LEDs, each of which has the function of measuring and / or saturation and / or constant light, for example the powerful LED L400CWO12K, T4 round (Ledtronics) with an irradiation wavelength of up to 612 nm can be used as the light source.

An even number of light sources 2 are evenly located around the axis of one plane of the window of the measuring chamber 1. The light sources 2 are provided in pairs on opposite sides of each other, and each of them is designed with the possibility of absorbing light from the light source located on the opposite side thereof.

The skeletal structure 13 of the measurement chamber 1 (see FIG. 3) includes a window 14 for a light source, which is provided with an optical system of a light source. Each optical system comprises a spherical lens 15, an optical filter 16 and a focus lens 17, the light source 2 being a heatsink connected to the framework 13 in the area of the window 14. on the sink 18. In the window 19 for the optical amplifier is situated the optical system of the optical amplifier 3. The window 14 for the light source 2 is provided around the axis of the framework 13 with the possibility of arranging the light sources 2 in pairs on a plane perpendicular to the axis of the framework 13. The focusing of the lens 17 is performed such that the light patch diameter of the opposite illuminator does not exceed the diameter of this illuminator.

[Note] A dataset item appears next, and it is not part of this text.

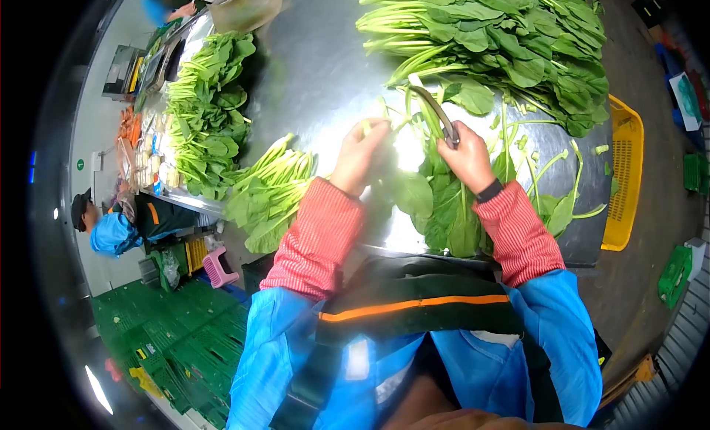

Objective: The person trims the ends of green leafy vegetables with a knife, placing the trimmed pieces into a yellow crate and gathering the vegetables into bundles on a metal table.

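My right hand (pixel 469 158) is closed around a narrow, curved, dark knife (pixel 435 108), which points up and to the left over the leafy greens. Pinched fingers of my left hand (pixel 360 152) hold a green stalk (pixel 367 126); its leaf is smeared by motion. Between my hands, loose leafy greens (pixel 449 208) lie on the metal table (pixel 310 67). Cut stalks and bits (pixel 551 163) are scattered right of my right hand. A small bunch of greens (pixel 274 189) rests beside my left forearm.
A large pile of leafy greens (pixel 510 41) covers the far right of the table, and another row (pixel 207 112) lines the left edge. A yellow crate (pixel 625 175) stands at the right edge. Green crates (pixel 170 334) and a co-worker in blue (pixel 118 232) are at left.
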`<state>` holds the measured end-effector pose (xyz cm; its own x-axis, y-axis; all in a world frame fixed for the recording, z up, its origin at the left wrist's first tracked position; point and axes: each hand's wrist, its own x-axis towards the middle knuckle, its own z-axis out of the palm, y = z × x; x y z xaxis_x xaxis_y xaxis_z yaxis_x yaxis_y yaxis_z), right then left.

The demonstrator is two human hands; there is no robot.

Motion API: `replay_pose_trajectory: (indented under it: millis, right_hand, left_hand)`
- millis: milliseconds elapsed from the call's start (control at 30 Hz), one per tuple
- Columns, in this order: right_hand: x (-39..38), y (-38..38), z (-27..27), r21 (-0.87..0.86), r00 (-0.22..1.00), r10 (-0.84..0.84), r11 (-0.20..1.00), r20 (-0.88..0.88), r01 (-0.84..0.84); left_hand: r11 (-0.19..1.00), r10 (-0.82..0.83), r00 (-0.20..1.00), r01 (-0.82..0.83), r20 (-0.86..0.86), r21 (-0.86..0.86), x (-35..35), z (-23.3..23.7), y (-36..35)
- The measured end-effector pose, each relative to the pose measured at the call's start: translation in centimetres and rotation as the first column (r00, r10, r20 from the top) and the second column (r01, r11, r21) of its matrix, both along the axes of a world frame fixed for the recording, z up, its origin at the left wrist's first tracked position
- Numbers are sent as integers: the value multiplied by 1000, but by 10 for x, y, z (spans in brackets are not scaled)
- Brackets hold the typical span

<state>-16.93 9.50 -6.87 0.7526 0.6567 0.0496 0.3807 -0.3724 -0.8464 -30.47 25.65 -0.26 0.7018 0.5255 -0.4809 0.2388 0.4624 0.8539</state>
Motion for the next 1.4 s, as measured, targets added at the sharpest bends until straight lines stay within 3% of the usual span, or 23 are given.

The window 19 for the optical amplifier is located on the same axis as the optical system of the optical amplifier 3, with each axis coinciding with the axis of the framework 13.

The block of the device for measuring the fluorescence parameter of the first sample is located in a rigid sealing frame with electronic and optical measurement systems, which together with the power block provide a built-in fluorometer or a submersible sensing device fluorometer.

The device is connected to a sampling pump connected to a collector (not shown in the figure), which supplies two samples, one to the measurement chamber 1 and the other to a sample concentration system. Disperse

The measurement block of chlorophyll fluorescence parameters of phytoplankton individual cells is concentrated in a Najotte chamber mounted on a люMaM-и3 type luminescent microscope table with a fluorometer attachment of type φMθл1-A modified by an LED light source, current stabilizer, control Block and computer. For registration and measurement of cell fluorescence, the fluorescence registration module described above is used.

The device works in the following manner.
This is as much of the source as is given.